Work order: Without any images, write the data out exactly as it appears.

——————————

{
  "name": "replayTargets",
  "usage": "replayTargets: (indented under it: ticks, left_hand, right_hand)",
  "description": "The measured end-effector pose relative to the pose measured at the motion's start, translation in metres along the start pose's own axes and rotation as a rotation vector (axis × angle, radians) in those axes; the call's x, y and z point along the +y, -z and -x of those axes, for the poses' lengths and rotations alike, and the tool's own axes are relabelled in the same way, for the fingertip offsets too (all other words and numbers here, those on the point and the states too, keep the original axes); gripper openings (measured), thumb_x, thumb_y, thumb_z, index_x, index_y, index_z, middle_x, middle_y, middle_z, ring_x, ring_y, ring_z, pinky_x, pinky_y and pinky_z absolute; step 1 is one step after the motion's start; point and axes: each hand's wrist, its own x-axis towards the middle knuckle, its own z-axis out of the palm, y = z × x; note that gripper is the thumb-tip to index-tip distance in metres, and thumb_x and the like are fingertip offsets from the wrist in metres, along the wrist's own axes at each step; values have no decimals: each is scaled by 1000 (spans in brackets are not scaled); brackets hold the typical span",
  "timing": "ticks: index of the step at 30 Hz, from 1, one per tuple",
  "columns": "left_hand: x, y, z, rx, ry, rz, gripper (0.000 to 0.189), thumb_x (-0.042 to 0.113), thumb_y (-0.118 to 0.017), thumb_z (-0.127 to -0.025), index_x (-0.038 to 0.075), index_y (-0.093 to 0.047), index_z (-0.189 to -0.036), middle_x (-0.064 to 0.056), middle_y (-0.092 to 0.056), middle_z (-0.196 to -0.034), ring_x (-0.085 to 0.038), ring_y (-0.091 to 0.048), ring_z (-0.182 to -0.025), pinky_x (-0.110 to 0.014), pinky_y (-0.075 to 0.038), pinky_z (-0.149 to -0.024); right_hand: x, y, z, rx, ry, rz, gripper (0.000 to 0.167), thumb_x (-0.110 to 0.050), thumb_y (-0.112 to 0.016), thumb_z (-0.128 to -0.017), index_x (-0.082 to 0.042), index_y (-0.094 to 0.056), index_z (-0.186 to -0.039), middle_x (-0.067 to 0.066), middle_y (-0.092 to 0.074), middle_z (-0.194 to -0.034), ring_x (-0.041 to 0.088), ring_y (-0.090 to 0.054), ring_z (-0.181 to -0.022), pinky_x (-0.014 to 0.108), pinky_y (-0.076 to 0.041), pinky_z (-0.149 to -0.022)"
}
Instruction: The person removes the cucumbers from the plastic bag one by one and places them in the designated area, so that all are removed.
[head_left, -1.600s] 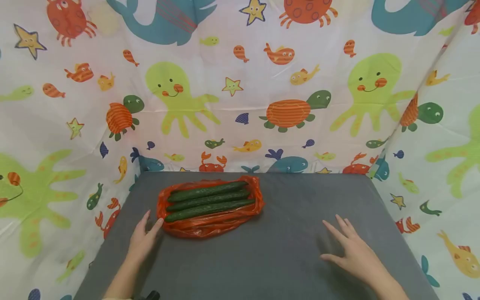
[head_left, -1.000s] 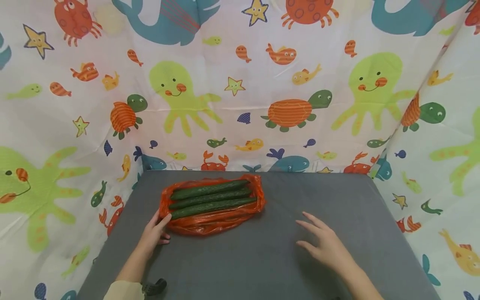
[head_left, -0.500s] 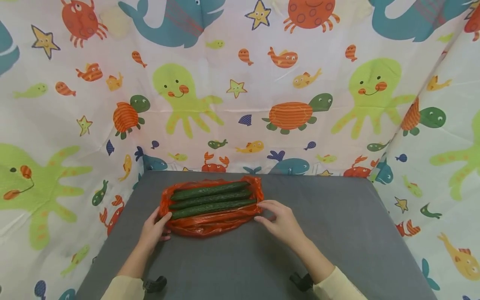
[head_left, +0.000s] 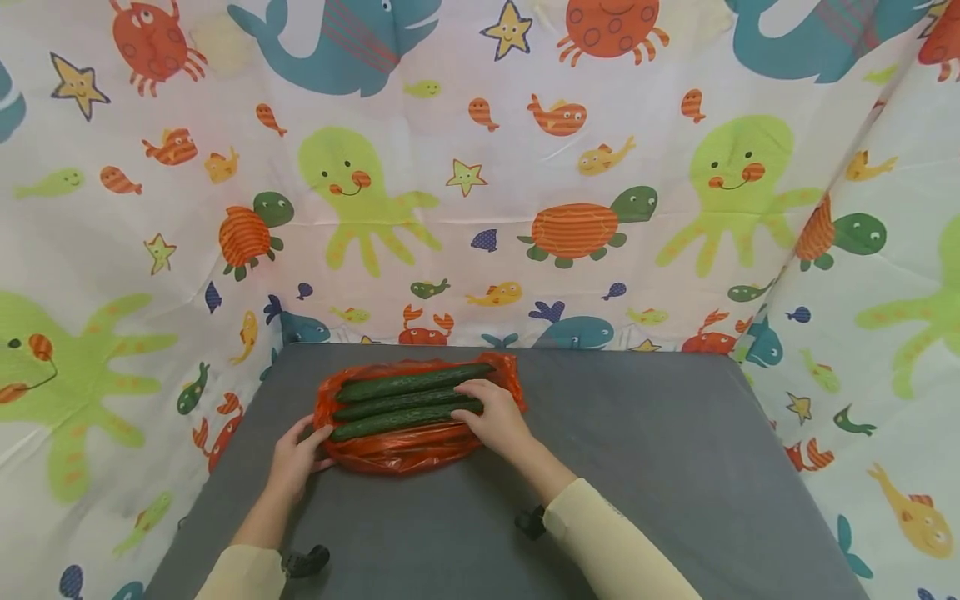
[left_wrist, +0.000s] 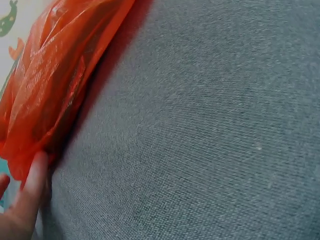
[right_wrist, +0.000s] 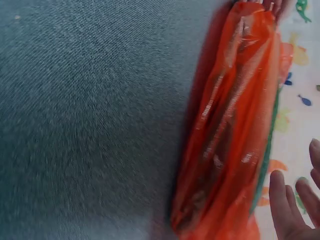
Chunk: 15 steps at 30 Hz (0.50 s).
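Three long green cucumbers lie side by side in an open orange-red plastic bag (head_left: 397, 454): a back cucumber (head_left: 412, 383), a middle cucumber (head_left: 401, 405) and a front cucumber (head_left: 405, 422). At the bag's left end, my left hand (head_left: 292, 460) pinches its edge, thumb on top by the front cucumber's tip; the left wrist view shows a finger (left_wrist: 36, 175) against the gathered plastic. My right hand (head_left: 495, 421) reaches over the right part of the bag, covering the cucumbers' near right ends. Its fingers (right_wrist: 284, 202) are spread, with nothing between them in the right wrist view.
A grey cloth-covered table (head_left: 645, 467) carries the bag near its back left. Printed sea-animal curtains (head_left: 465, 242) rise along its back and both sides. Dark wrist devices, such as the left strap (head_left: 306, 562), show below the sleeves.
My right hand has swept left from the table's right side, past the bag's right end, to over the cucumbers. My left hand came to the bag's left end and stays there.
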Motion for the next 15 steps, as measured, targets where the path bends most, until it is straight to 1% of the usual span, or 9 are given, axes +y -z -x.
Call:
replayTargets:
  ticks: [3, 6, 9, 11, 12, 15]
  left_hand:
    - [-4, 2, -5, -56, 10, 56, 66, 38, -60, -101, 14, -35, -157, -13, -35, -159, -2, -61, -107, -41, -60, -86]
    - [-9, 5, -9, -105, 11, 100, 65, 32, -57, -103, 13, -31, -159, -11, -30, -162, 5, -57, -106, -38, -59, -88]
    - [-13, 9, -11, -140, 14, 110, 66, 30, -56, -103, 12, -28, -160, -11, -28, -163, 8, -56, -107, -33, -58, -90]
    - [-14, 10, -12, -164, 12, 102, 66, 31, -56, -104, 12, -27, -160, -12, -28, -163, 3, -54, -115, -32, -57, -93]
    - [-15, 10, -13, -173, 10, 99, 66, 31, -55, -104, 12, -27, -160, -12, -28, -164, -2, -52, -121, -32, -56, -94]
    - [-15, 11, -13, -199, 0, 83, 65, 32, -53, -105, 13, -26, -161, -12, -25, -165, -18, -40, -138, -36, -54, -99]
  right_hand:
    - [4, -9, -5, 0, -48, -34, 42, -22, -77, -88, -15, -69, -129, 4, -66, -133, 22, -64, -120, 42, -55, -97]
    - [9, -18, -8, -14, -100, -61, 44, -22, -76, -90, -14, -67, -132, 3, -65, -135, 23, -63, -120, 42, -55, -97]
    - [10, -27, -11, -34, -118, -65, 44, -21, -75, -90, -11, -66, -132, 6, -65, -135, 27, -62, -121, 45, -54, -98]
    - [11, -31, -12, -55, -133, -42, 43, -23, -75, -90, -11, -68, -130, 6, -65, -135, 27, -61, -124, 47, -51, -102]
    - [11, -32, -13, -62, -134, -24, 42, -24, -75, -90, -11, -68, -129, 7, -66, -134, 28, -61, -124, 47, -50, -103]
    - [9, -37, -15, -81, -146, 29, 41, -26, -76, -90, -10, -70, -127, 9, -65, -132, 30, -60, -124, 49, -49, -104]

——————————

Written solution:
{
  "name": "replayTargets",
  "usage": "replayTargets: (indented under it: ticks, left_hand, right_hand)",
  "description": "The measured end-effector pose relative to the pose measured at the motion's start, translation in metres along the start pose's own axes and rotation as a rotation vector (axis × angle, radians) in those axes; the call's x, y and z point along the +y, -z and -x of those axes, for the poses' lengths and rotations alike, and the tool's own axes are relabelled in the same way, for the fingertip offsets too (all other words and numbers here, those on the point and the states too, keep the original axes); gripper openings (measured), thumb_x, thumb_y, thumb_z, index_x, index_y, index_z, middle_x, middle_y, middle_z, ring_x, ring_y, ring_z, pinky_x, pinky_y and pinky_z absolute; step 1 is one step after the motion's start; point and axes: each hand's wrist, its own x-axis towards the middle knuckle, its own z-axis out of the palm, y = z × x; note that gripper is the thumb-tip to index-tip distance in metres, and thumb_x and the like are fingertip offsets from the wrist in metres, along the wrist's own axes at each step; values have no decimals: each is scaled by 1000 (spans in brackets are not scaled); brackets hold the typical span",
  "timing": "ticks: index of the step at 30 Hz, from 1, one per tuple",
  "columns": "left_hand: x, y, z, rx, ry, rz, gripper (0.000 to 0.189), thumb_x (-0.042 to 0.113), thumb_y (-0.118 to 0.017), thumb_z (-0.127 to -0.025), index_x (-0.038 to 0.075), index_y (-0.093 to 0.047), index_z (-0.189 to -0.036), middle_x (-0.064 to 0.056), middle_y (-0.092 to 0.056), middle_z (-0.196 to -0.034), ring_x (-0.085 to 0.038), ring_y (-0.091 to 0.048), ring_z (-0.182 to -0.025), pinky_x (-0.110 to 0.014), pinky_y (-0.075 to 0.038), pinky_z (-0.149 to -0.024); right_hand: x, y, z, rx, ry, rz, gripper (0.000 to 0.167), thumb_x (-0.110 to 0.050), thumb_y (-0.112 to 0.016), thumb_z (-0.128 to -0.017), index_x (-0.082 to 0.042), index_y (-0.094 to 0.056), index_z (-0.186 to -0.039), middle_x (-0.067 to 0.066), middle_y (-0.092 to 0.074), middle_z (-0.194 to -0.034), ring_x (-0.041 to 0.088), ring_y (-0.090 to 0.054), ring_z (-0.181 to -0.022), pinky_x (-0.014 to 0.108), pinky_y (-0.076 to 0.041), pinky_z (-0.149 to -0.022)"
}
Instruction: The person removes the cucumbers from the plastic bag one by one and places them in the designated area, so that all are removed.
[head_left, -1.600s] 
[head_left, -1.000s] 
[head_left, -0.500s] 
[head_left, +0.000s] 
[left_wrist, +0.000s] 
[right_wrist, +0.000s] 
Chunk: 15 steps at 30 Hz (0.50 s).
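Three long green cucumbers lie side by side in an open orange-red plastic bag (head_left: 397, 454): a back cucumber (head_left: 412, 383), a middle cucumber (head_left: 401, 405) and a front cucumber (head_left: 405, 422). At the bag's left end, my left hand (head_left: 292, 460) pinches its edge, thumb on top by the front cucumber's tip; the left wrist view shows a finger (left_wrist: 36, 175) against the gathered plastic. My right hand (head_left: 495, 421) reaches over the right part of the bag, covering the cucumbers' near right ends. Its fingers (right_wrist: 284, 202) are spread, with nothing between them in the right wrist view.
A grey cloth-covered table (head_left: 645, 467) carries the bag near its back left. Printed sea-animal curtains (head_left: 465, 242) rise along its back and both sides. Dark wrist devices, such as the left strap (head_left: 306, 562), show below the sleeves.
My right hand has swept left from the table's right side, past the bag's right end, to over the cucumbers. My left hand came to the bag's left end and stays there.
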Motion for the next 15 steps, as measured, targets where the path bends most, until it is straight to 1% of the usual span, or 9 are given, axes +y -z -x.
Call:
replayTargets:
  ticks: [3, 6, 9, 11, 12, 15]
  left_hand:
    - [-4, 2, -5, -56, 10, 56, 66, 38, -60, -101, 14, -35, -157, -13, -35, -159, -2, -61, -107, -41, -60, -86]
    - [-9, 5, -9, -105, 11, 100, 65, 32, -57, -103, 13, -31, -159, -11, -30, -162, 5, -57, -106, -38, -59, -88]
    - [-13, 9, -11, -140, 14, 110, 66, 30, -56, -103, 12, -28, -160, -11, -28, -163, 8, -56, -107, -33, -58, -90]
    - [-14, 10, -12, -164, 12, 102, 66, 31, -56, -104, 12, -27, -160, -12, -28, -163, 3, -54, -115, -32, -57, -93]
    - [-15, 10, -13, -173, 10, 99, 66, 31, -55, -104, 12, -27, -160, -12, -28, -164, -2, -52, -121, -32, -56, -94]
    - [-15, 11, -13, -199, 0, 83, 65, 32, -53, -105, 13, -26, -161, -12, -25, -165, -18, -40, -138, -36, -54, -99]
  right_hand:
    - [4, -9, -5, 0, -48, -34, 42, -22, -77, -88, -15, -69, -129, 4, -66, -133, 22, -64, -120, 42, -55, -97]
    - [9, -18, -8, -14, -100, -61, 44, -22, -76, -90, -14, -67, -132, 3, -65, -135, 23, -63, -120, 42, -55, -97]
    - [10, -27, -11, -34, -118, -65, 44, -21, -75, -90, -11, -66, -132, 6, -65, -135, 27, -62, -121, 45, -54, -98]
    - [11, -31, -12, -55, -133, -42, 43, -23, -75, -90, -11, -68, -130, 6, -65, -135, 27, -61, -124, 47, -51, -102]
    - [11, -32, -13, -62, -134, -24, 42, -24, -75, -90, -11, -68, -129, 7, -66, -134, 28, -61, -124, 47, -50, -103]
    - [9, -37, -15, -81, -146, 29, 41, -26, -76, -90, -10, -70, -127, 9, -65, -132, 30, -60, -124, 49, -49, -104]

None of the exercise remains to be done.